The architecture of the proposed deep learning network is shown in Fig. 2, where 6 convolution layers, 5 pooling layers, 6 dropout layers, and 3 fully connected layers are utilized.

Fig. 2
figure 2

Architecture of the proposed algorithm

The proposed algorithm is implemented in Python 3.8 using the Tensorflow library, and the experiment is conducted using the deep learning network shown in Fig. 2 with the batch size 16 and the number of epochs 10. Also, in the training and validation process, Intel i7-9700 3.00 GHz CPU, Samsung DDR4 64 GB RAM, and NVIDIA GeForce GTX 1660 GPU are used and it takes approximately 34 h for overall training and validation.

As a result of using 20% of the total data for validation, an accuracy as the maximum of 98.78% (in the case of erythema) is obtained. Accuracies according to each lesion are; microkeratin 94.91%, dandruff 98.00%, hair loss 98.02%, oily scalp 94.15%, erythema 98.78%, pustule 92.90% with the overall average of 96.13% (Before the image data augmentation, the average accuracy of the proposed algorithm is obtained lower than 70%).
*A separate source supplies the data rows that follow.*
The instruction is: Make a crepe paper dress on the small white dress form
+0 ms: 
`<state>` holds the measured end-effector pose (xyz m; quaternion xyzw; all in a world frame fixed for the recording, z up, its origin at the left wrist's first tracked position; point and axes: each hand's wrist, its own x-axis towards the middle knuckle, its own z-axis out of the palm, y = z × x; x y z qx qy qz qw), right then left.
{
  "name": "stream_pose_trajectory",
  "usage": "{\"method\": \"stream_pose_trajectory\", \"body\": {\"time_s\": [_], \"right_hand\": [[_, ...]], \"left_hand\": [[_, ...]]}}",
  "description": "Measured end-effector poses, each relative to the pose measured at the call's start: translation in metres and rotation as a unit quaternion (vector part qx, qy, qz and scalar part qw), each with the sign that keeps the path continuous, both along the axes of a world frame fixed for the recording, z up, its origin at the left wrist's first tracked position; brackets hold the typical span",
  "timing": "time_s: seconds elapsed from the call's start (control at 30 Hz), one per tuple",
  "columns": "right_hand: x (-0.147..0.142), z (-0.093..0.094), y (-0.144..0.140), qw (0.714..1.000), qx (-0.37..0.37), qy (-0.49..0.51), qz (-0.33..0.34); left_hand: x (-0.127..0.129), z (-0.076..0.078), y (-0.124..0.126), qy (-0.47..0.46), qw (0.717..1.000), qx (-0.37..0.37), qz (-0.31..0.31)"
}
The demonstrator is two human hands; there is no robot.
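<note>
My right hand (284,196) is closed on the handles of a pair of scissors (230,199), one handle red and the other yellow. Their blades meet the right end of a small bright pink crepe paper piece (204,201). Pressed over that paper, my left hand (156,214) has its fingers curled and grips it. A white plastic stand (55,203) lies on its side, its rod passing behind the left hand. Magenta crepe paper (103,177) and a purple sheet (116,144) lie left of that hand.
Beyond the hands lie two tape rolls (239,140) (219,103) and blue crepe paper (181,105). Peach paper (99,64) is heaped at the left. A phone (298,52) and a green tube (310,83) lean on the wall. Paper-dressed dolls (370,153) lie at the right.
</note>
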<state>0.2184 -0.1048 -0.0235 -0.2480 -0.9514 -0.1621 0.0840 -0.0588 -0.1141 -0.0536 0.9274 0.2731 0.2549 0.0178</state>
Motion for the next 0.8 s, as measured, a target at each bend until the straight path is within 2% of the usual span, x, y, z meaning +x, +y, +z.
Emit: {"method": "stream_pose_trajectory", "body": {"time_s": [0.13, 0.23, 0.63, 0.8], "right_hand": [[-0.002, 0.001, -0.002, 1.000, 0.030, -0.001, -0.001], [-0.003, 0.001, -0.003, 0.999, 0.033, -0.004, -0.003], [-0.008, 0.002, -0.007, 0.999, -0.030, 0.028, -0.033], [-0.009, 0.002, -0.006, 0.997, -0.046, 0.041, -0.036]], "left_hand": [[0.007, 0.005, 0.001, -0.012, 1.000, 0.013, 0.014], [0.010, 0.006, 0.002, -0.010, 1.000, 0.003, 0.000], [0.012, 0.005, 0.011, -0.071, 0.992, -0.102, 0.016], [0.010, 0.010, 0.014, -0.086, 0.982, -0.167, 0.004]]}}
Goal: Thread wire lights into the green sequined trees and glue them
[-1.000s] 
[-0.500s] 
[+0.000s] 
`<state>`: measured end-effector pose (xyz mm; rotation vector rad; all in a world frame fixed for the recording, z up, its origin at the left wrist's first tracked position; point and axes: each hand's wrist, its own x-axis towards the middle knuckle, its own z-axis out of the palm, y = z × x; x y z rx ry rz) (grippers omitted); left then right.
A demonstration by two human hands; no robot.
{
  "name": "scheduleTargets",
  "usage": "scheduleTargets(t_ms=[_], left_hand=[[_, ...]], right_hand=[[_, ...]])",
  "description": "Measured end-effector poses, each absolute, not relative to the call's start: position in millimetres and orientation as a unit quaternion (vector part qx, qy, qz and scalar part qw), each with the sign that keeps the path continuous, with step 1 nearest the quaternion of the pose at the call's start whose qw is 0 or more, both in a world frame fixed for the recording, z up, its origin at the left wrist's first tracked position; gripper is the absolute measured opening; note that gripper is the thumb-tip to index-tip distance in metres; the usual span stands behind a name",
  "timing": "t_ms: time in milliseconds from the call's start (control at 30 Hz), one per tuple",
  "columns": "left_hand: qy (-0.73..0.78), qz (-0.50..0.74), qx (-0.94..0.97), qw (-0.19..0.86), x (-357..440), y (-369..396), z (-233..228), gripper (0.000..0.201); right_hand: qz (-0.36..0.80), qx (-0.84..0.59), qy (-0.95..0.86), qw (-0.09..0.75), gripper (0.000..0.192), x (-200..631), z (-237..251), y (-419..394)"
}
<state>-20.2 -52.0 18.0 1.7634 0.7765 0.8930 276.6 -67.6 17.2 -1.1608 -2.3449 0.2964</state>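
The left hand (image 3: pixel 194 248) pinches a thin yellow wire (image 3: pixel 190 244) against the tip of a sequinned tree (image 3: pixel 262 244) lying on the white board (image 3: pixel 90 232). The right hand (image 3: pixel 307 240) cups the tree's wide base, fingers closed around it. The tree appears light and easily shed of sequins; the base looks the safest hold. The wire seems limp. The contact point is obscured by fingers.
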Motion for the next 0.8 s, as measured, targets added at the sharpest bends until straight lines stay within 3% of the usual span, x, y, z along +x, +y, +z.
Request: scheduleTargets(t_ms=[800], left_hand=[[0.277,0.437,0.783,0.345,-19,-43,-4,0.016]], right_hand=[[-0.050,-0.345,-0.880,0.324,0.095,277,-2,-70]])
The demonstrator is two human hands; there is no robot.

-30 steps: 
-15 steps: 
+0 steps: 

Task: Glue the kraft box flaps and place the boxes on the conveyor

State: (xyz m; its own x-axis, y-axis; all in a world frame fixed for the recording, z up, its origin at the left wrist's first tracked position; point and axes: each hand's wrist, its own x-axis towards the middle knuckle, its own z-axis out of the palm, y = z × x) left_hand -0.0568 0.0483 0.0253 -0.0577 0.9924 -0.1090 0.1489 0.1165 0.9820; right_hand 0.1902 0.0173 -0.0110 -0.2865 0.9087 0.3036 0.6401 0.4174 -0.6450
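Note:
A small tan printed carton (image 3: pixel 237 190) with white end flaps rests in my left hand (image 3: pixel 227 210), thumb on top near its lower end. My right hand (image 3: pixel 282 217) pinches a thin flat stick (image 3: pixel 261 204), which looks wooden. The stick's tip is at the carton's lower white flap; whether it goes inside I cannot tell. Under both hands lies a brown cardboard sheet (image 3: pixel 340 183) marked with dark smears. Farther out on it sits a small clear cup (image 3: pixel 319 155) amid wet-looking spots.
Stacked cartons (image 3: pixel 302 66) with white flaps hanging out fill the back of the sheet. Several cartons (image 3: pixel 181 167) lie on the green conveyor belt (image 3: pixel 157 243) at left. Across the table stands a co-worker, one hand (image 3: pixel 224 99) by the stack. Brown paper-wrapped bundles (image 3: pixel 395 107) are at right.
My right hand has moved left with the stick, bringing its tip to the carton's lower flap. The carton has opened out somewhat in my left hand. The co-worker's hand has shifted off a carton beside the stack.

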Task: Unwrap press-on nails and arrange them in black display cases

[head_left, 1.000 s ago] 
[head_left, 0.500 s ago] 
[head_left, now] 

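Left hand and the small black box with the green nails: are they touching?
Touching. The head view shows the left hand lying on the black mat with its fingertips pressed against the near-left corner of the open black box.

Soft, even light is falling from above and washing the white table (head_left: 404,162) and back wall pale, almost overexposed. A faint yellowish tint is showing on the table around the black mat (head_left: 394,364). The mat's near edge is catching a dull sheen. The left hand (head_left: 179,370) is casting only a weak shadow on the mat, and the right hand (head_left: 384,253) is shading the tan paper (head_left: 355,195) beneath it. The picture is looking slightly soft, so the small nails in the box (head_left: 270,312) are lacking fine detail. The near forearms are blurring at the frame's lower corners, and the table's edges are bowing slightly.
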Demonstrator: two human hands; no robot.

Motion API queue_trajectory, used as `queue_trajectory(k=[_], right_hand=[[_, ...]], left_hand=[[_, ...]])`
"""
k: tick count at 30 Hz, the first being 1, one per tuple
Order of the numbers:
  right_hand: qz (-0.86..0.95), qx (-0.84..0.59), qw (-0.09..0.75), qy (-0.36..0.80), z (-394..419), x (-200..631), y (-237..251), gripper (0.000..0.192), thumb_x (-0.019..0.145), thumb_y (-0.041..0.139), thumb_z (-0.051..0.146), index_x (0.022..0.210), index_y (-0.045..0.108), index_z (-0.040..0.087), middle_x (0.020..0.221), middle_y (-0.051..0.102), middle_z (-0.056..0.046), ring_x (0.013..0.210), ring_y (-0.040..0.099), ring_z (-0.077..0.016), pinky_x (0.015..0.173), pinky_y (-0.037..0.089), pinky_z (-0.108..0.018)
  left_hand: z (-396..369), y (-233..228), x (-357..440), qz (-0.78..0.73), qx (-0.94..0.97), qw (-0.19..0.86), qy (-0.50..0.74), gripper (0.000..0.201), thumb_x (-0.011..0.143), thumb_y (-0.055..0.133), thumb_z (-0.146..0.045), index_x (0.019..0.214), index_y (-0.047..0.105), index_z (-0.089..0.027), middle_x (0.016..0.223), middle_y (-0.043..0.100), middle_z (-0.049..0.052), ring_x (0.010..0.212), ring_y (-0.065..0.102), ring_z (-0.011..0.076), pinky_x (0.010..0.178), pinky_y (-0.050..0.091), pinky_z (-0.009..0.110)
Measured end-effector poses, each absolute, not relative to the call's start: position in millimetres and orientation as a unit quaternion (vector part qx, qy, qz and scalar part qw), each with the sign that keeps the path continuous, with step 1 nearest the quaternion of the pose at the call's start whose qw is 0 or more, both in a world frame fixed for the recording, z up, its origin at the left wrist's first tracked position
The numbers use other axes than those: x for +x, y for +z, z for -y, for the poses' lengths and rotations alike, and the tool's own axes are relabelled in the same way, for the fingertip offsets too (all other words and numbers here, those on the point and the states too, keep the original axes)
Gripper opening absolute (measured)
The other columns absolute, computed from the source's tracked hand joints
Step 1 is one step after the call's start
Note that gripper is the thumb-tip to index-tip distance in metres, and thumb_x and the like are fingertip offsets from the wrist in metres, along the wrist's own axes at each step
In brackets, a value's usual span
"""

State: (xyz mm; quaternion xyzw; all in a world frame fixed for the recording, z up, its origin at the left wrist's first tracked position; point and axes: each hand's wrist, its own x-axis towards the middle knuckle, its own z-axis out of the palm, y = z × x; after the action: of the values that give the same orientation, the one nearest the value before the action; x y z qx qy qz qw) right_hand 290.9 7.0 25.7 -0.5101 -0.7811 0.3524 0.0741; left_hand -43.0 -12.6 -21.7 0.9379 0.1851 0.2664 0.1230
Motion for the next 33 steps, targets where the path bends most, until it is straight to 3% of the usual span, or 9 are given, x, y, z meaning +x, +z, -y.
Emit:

The average accuracy is increased by up to 6.62% compared to the existing algorithms, as shown in Fig. 3. Note that in Fig. 3, the numbers in parentheses in each bar graph indicate the degree of improvement when comparing the proposed algorithm with each existing algorithm.

Fig. 3
figure 3

Accuracy of the proposed algorithm compared with the existing algorithms

In conclusion, the proposed algorithm is more accurate than existing studies, and it is possible to easily discriminate the condition of the scalp regardless of prior interview or the location of the scalp. The result of this study will be effectively applied to other skin areas such as the face, and the diagnosis of other diseases including skin cancer, thereby contributing to the development of diagnostic technology and the development of the medical field.